(The data Opens)
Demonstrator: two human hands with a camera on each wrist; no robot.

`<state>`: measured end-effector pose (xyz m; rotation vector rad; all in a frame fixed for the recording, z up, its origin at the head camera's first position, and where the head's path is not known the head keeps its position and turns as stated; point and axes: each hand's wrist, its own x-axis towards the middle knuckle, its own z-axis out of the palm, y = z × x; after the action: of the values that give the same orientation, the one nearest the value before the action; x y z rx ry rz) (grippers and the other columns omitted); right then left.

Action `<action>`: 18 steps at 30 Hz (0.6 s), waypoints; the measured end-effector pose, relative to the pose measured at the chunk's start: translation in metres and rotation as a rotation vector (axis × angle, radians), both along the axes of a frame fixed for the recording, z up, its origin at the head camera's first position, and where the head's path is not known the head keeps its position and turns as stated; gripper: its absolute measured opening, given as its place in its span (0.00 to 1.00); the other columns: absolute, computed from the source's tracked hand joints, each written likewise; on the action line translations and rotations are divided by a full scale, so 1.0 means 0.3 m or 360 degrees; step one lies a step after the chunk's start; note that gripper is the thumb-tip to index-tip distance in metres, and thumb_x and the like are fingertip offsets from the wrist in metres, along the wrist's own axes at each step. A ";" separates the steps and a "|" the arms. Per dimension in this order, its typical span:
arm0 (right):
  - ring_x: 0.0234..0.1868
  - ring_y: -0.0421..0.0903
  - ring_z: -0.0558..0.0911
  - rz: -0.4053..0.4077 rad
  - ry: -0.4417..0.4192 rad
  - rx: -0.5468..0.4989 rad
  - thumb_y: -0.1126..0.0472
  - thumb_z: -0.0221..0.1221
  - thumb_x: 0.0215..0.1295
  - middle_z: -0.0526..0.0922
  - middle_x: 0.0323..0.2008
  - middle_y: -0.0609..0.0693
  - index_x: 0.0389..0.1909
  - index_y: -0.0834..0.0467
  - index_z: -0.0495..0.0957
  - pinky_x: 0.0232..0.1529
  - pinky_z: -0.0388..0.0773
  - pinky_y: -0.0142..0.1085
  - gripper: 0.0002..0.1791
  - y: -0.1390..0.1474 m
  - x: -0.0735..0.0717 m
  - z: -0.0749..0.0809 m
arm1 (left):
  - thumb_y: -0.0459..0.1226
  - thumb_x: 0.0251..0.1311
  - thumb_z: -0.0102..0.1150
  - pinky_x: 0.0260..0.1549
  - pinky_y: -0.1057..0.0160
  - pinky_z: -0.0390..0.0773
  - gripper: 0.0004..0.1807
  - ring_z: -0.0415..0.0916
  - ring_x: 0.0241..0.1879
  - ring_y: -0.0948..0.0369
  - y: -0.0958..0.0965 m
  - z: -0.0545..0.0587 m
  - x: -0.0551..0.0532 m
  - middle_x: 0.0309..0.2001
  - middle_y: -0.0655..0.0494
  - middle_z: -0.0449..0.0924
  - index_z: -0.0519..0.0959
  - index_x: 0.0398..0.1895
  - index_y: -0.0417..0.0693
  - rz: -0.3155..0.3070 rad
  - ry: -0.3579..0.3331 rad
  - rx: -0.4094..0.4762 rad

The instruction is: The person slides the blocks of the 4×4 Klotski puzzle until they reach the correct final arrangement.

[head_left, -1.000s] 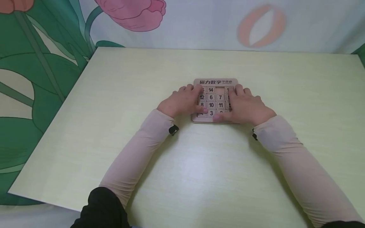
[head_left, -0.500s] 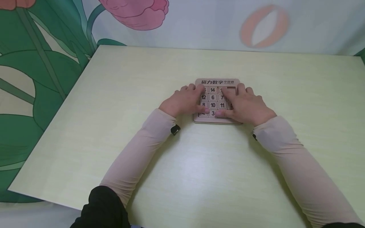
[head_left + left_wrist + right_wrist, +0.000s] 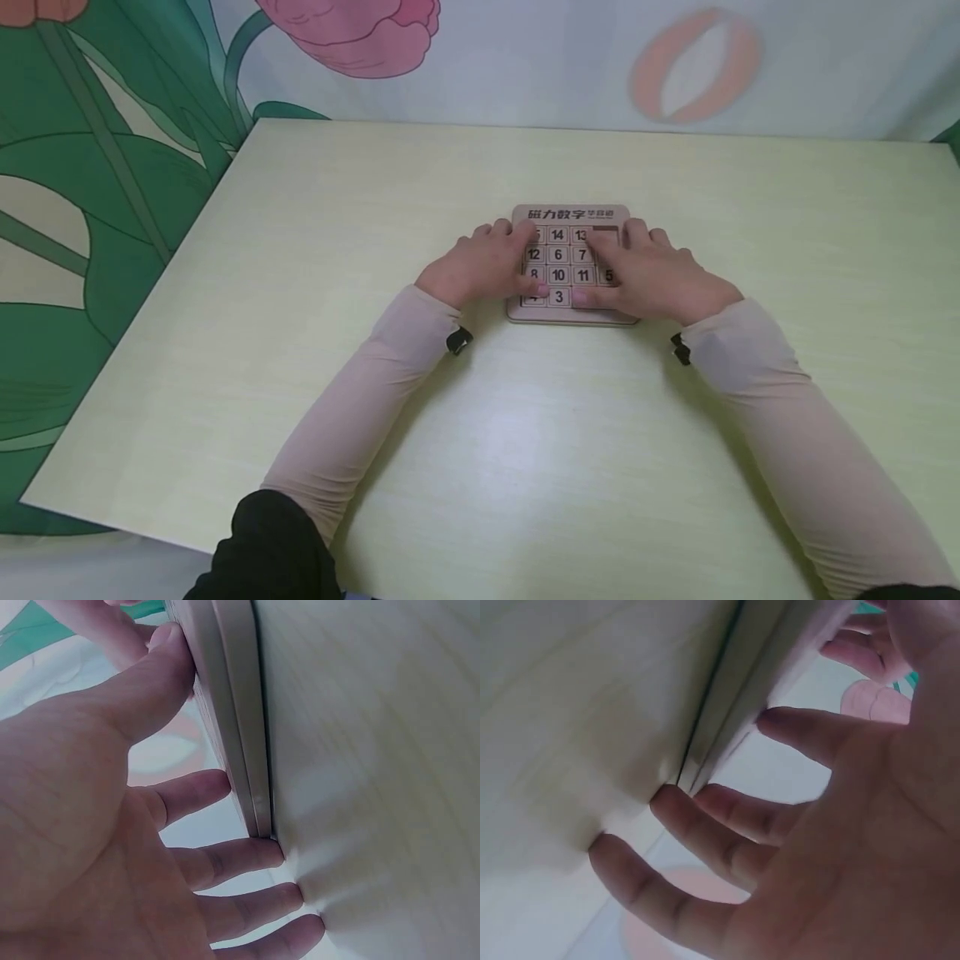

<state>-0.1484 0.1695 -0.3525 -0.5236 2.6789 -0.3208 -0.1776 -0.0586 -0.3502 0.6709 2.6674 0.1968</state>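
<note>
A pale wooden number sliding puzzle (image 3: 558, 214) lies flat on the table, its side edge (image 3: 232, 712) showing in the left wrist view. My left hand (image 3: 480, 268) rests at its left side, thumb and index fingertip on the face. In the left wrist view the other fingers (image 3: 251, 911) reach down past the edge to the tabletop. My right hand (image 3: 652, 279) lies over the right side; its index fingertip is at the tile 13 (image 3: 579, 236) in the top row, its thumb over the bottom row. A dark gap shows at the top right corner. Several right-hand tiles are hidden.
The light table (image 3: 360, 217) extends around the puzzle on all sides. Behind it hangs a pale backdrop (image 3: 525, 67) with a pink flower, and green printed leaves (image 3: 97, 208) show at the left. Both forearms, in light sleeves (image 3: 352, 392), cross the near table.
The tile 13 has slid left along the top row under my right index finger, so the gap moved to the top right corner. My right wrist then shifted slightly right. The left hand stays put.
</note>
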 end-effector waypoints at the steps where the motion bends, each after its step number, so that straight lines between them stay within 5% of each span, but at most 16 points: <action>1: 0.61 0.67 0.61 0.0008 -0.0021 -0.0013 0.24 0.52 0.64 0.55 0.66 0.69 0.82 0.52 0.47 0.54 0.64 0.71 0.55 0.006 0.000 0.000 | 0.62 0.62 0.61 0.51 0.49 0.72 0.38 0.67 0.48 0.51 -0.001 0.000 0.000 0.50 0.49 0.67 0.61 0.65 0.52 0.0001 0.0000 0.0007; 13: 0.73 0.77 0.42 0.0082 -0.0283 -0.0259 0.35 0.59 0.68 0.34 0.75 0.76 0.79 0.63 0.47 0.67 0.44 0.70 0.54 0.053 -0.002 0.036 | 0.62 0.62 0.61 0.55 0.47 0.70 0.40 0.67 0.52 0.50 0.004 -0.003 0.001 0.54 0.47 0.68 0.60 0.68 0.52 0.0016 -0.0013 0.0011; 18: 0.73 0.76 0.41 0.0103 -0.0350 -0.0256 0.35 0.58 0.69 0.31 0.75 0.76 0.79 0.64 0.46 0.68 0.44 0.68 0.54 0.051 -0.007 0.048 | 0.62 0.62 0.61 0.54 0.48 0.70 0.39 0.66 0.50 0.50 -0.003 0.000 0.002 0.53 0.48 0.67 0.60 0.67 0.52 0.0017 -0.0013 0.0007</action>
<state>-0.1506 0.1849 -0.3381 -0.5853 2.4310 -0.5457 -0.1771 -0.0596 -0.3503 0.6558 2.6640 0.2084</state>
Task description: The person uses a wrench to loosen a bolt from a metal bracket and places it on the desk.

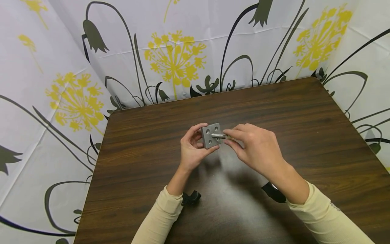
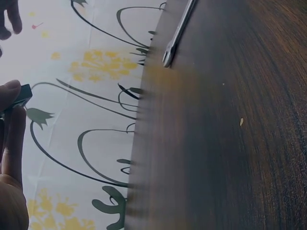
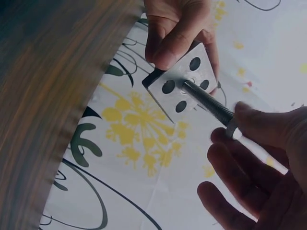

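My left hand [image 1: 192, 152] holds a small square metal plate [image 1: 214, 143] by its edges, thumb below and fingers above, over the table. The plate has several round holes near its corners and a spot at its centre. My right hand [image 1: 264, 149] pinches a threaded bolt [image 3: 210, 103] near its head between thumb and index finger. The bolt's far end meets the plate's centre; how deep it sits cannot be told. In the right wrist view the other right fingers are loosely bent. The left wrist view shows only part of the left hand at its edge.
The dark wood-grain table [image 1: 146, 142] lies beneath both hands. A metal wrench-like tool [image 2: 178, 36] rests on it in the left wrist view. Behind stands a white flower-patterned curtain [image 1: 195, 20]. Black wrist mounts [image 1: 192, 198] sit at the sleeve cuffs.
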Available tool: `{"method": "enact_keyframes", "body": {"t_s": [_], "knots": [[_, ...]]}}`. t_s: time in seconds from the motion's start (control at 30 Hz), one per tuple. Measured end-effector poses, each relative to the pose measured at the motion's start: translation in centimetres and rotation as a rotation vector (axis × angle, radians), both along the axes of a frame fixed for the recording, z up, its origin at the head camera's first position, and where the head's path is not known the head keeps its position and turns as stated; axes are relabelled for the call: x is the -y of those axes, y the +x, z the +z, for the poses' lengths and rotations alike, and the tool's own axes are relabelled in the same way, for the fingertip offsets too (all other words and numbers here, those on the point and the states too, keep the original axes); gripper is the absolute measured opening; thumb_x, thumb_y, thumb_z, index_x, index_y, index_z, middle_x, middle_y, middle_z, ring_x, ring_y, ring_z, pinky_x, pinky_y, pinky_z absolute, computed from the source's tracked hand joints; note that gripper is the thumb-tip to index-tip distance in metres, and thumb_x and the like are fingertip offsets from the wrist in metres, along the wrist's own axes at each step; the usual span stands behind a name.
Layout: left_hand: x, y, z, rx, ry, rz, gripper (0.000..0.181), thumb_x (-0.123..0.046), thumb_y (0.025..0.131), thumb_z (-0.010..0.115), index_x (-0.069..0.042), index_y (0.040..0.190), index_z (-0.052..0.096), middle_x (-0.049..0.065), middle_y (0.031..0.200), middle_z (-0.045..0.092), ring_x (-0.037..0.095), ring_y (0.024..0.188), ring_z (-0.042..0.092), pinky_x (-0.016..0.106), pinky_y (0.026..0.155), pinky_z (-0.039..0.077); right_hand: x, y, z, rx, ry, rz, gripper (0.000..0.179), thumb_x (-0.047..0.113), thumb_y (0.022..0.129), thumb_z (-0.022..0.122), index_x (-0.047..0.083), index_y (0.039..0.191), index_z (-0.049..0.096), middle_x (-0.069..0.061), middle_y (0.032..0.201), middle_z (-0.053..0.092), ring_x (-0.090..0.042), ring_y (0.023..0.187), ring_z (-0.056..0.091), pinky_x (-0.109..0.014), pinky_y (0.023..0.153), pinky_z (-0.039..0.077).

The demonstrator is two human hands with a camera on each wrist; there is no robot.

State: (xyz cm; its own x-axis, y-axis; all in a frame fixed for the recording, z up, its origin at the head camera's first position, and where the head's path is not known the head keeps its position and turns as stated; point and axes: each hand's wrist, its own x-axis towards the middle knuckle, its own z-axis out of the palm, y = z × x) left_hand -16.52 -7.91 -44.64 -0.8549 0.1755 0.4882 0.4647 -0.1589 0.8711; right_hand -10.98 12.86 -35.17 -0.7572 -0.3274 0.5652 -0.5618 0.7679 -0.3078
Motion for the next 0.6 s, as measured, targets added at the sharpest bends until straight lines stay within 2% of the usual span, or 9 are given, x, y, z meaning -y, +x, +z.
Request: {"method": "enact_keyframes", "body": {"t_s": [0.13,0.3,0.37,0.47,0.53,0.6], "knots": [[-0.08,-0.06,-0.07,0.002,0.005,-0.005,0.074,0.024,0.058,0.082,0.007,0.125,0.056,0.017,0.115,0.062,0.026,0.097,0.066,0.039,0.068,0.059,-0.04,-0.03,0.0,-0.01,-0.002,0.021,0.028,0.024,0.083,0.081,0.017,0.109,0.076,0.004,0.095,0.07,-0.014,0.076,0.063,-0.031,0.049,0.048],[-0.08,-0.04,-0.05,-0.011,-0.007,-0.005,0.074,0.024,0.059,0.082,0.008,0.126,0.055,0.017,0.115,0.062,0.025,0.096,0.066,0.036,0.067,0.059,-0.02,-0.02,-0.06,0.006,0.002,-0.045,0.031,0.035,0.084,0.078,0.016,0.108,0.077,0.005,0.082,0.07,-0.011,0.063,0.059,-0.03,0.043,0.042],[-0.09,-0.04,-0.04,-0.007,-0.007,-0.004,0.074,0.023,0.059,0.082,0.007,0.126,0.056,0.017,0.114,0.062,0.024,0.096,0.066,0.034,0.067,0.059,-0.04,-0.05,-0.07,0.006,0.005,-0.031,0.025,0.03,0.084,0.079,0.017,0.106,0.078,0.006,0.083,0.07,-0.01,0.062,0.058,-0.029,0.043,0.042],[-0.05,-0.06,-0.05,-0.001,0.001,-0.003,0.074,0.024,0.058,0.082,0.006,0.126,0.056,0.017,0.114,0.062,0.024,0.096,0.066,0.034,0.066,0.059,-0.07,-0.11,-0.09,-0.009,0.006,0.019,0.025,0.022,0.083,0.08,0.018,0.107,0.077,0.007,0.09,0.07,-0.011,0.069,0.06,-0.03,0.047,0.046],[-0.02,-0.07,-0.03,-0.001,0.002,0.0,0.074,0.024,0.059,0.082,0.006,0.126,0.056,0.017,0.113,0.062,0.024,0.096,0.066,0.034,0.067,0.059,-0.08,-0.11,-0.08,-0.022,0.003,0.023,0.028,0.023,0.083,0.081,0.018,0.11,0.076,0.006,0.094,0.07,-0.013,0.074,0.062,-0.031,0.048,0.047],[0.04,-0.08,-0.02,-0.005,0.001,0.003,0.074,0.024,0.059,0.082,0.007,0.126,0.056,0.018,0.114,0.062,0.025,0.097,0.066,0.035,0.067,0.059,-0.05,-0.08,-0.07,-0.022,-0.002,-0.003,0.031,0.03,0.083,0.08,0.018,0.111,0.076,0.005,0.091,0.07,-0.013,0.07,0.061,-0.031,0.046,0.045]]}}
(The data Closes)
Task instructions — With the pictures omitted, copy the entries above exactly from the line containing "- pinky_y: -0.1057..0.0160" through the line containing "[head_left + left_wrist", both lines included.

Expected output —
  - pinky_y: -0.1057..0.0160
  - pinky_z: -0.0390..0.0773
  - gripper: 0.0004..0.1807
  - ring_z: -0.0415..0.0916
  - ring_x: 0.0241..0.1879
  - ring_y: -0.0948..0.0369
  - y: -0.0958..0.0965 m
  - z: -0.0545..0.0587 m
  - x: -0.0551..0.0532 m
  - middle_x: 0.0309..0.2001
  - middle_y: -0.0655..0.0494
  - middle_z: -0.0449..0.0924
  - index_z: -0.0519..0.0959
  - index_x: 0.0398..0.1895
  - index_y: -0.0417..0.0693
  - rz: -0.3155..0.3070 rad
  - ry: -0.3579..0.3331 rad
  - rx: -0.4094..0.4762 rad

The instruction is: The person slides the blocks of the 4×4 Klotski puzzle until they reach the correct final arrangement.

[head_left, -1.000s] 
[head_left, -0.500s] 
[head_left + left_wrist + right_wrist, +0.000s] 

What the exercise asked for has been given in full.